A new ABC News-Washington Post poll, conducted last week, finds that majorities of Americans support upholding Roe, say abortion should be legal in all or most cases and -- by a wide margin -- see abortion as a decision to be made by a woman and her doctor, not by lawmakers.

The national survey released Tuesday reported 57% of Americans oppose an abortion ban after 15 weeks, 58% say abortion should be legal in all or most cases, and 54% say the court should uphold Roe, compared with 28% who say the ruling should be overturned.

Preaching that sentiment, critics have gathered in cities across the country to protest the anticipated opinion, with some recalling Justice Sonia Sotomayor saying when the case was argued in December, "Will this institution survive the stench that this creates in the public perception that the Constitution and its reading are just political acts? If people actually believe that it's all political, how will we survive?"

Outside of the Supreme Court, Sen. Elizabeth Warren, D-Mass., blasted what she called "an extremist U.S. Supreme Court" seeking to "impose their extremist views on all of the women of this country -- and they are wrong!" she yelled to the crowd.
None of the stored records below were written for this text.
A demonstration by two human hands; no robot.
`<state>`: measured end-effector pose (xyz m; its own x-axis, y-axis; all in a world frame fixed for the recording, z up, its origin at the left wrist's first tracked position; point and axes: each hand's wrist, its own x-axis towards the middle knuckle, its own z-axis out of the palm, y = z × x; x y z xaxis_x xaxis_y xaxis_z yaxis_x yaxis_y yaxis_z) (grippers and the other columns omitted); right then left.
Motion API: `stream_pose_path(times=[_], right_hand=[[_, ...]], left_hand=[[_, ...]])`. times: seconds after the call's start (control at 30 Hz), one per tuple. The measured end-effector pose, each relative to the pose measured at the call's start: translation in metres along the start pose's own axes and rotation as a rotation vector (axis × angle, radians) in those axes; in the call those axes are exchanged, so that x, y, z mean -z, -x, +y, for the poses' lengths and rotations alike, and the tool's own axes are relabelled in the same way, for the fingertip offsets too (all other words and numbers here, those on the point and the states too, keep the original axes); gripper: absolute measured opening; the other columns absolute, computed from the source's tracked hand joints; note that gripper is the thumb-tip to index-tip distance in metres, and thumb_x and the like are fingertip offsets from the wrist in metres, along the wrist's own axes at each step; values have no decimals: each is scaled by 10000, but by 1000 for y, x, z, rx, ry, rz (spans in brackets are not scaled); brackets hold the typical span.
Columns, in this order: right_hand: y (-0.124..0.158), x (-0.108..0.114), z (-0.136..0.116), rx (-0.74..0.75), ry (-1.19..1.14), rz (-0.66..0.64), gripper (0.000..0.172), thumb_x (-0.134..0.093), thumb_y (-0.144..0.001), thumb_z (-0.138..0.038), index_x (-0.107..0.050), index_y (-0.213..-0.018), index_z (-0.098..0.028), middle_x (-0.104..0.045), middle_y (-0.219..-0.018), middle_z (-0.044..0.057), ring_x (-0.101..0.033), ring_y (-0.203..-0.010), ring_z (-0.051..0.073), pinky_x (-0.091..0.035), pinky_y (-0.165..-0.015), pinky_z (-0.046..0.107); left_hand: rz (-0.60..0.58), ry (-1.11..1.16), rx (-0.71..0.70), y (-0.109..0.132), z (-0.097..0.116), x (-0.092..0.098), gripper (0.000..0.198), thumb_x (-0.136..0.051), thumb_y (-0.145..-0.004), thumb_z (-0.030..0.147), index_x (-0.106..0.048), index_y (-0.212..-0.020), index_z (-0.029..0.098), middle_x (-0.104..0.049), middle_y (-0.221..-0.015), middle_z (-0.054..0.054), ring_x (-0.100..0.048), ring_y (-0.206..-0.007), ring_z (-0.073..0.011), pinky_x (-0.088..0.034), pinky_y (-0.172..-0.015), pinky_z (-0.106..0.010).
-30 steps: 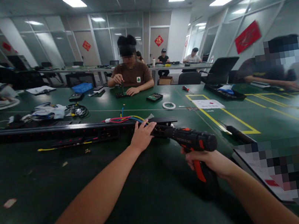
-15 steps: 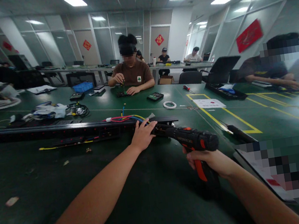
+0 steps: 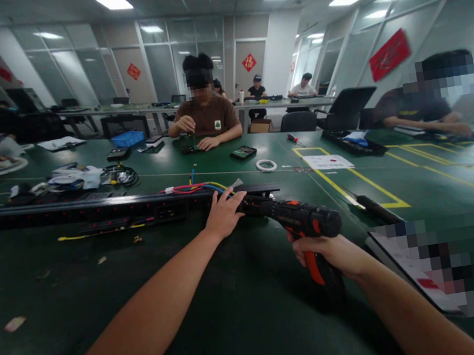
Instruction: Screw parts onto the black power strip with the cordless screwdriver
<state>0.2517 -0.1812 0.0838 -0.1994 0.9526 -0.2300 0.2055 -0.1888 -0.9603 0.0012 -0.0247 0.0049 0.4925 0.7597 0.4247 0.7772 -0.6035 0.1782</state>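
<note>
My right hand (image 3: 326, 250) is wrapped round the orange-and-black grip of a cordless drill (image 3: 308, 217). The drill's nose points left and away from me, toward the right end of a long black metal bar (image 3: 103, 206). My left hand (image 3: 224, 212) lies on that end of the bar with its fingers spread. Red, yellow and blue wires (image 3: 194, 188) come out of the bar just beyond the left fingers. The drill's tip is hard to make out beside that hand. A black strip with a yellow wire (image 3: 110, 226) lies along the bar's near side.
A white ring (image 3: 266, 165), a red screwdriver (image 3: 293, 138) and yellow tape outlines lie on the green table beyond the bar. Nearer on the right are a black-handled tool (image 3: 378, 208) and a clipboard (image 3: 436, 290). Across the table a person (image 3: 205, 117) works on a small part.
The view has shifted slightly, so everything sits a little further left. Both hands and the drill keep their places against the bar.
</note>
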Motion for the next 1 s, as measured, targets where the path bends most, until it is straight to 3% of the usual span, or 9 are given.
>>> stream_pose_path(times=[0.67,1.0], right_hand=[[0,0,1,7,12,-7,232,-770,-698,-354,-673,-858,-218,-656,-615,-20,-633,-592,196,-489,-597,312],[-1,0,3,2,-4,-10,240,-778,-700,-357,-682,-861,-207,-678,-607,-12,-632,-602,195,-496,-629,317]], left_hand=[[-30,-41,1,-1,2,2,723,-692,-1023,273,-405,-1684,333,-522,-1684,-74,-338,-1637,-308,-210,-1331,-650],[-4,-28,-3,-1,-1,-4,661,-661,-1042,271,-436,-1663,300,-520,-1686,-69,-342,-1634,-290,-195,-1339,-639]])
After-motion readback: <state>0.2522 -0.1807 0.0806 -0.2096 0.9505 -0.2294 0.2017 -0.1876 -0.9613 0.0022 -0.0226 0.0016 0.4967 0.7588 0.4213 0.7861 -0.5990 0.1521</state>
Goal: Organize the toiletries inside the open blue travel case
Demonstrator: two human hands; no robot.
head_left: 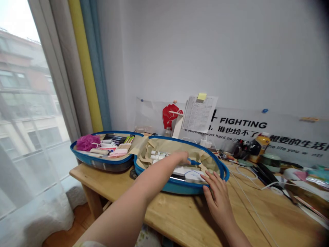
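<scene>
An open blue suitcase [177, 189] with a beige lining lies on the wooden table, its two halves spread apart. My left hand [183, 157] reaches into the right half, with its fingers curled and partly hidden. At its fingertips is a small blue object [194, 162], too blurred to name, which the hand seems to grip. Below it lie a white box [194, 176] and white tubes [158, 157]. My right hand [216, 190] is open, its fingers spread over the near right rim, close to the white box.
In the left half sit a purple bath puff [88, 142] and several packed toiletries. Bottles, a brown-yellow bottle [258, 147], cables [248, 171] and clutter crowd the table's right side. A wooden table [177, 209] edge runs in front; curtains [77, 68] hang at left.
</scene>
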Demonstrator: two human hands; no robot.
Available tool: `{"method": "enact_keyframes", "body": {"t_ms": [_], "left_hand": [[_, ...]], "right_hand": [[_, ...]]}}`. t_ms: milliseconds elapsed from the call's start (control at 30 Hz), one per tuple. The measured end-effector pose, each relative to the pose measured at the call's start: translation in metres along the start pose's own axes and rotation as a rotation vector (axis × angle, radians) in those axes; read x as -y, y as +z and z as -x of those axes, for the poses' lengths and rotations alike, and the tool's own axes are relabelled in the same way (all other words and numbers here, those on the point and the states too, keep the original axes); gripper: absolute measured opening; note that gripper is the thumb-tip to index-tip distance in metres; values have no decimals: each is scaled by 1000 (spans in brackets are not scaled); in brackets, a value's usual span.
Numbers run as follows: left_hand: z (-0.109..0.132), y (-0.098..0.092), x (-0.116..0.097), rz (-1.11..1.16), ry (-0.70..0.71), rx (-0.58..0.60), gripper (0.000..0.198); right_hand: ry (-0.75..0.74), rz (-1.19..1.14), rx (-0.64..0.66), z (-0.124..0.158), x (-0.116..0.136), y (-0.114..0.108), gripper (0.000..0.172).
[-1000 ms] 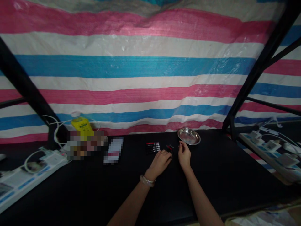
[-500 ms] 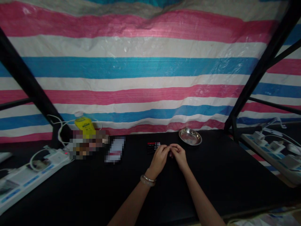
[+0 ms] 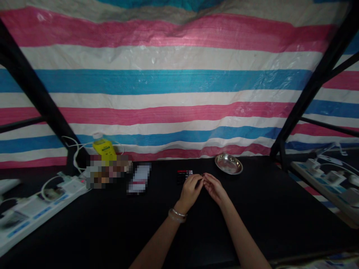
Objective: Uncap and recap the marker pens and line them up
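Hands meet over small item, black table.
Left hand (image 3: 191, 188) & right hand (image 3: 214, 186) fingertips pinched together; item hidden, axis can't tell. Pens (image 3: 184, 174) lie left-right just beyond. Table (image 3: 266, 201), striped tarp (image 3: 168, 82) behind.

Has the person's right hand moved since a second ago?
Yes. The right hand has shifted left, away from the metal dish, and now meets the left hand beside the pens.

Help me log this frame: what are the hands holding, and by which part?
Cannot be told: left hand and right hand meet fingertip to fingertip above the black table, hiding anything pinched between.
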State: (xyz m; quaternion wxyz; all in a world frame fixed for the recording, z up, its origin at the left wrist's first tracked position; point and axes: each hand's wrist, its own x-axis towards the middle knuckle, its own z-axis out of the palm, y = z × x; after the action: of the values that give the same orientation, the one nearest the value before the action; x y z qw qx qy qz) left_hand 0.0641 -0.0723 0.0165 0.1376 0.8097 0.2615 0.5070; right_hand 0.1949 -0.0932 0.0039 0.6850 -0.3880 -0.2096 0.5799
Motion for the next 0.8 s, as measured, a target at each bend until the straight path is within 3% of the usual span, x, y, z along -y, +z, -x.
{"method": "enact_keyframes", "body": {"t_ms": [300, 600, 800], "left_hand": [[0, 0, 1, -5, 12, 23, 16], [-2, -2, 3, -77, -2, 88, 12], [-7, -7, 3, -188, -64, 204, 8]], "right_hand": [[-24, -36, -61, -3, -1, -2, 27], [22, 50, 87, 8, 4, 6, 39], [32, 82, 120, 9, 3, 5, 44]]}}
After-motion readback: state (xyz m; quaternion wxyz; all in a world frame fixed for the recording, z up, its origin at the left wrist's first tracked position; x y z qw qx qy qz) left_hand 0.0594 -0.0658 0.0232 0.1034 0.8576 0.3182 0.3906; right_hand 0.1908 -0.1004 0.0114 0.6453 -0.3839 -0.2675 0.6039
"This will fall on the poorest women," she said. "This will fall on those who have been raped."

Sen. Elizabeth Warren reacts at a protest outside the U.S. Supreme Court, after the leak of a majority opinion draft by Justice Samuel Alito preparing for the court to overturn the landmark Roe v. Wade abortion rights decision, in Washington, May 3, 2022.
Sen. Elizabeth Warren reacts during a protest outside the U.S. Supreme Court, after the leak of a majority opinion draft by Justice Samuel Alito preparing for the court to overturn the landmark Roe v. Wade abortion rights decision later this year, in Washington, May 3, 2022.
Evelyn Hockstein/Reuters

On Capitol Hill, Sen. Susan Collins, R-Maine, said the opinion as written would be "completely inconsistent with what Justice Gorsuch and Justice Kavanaugh said in their hearings and in our meetings in my office," while Sen. Lisa Murkowski, R-Alaska, fellow abortion rights moderate, called the leak "absolutely reprehensible."

"If it goes in the direction that this leaked copy has indicated, I will just tell you that it, it, it rocks my confidence in the court right now," Murkowski said.

Rep. Alexandria Ocasio-Cortez, D-N.Y., had no sympathy for the two Republican senators, tweeting that they "betrayed the nation’s reproductive rights when they were singularly capable of stopping the slide," adding, "They don’t get to play victim now."

The leaked draft, confirmed by the court, coincides with the day of the first multi-state contest of the 2022 midterm season and as several states have already enacted restrictions on abortion rights, anticipating such an opinion.

ABC News' Trish Turner Allison Pecorin contributed to this report.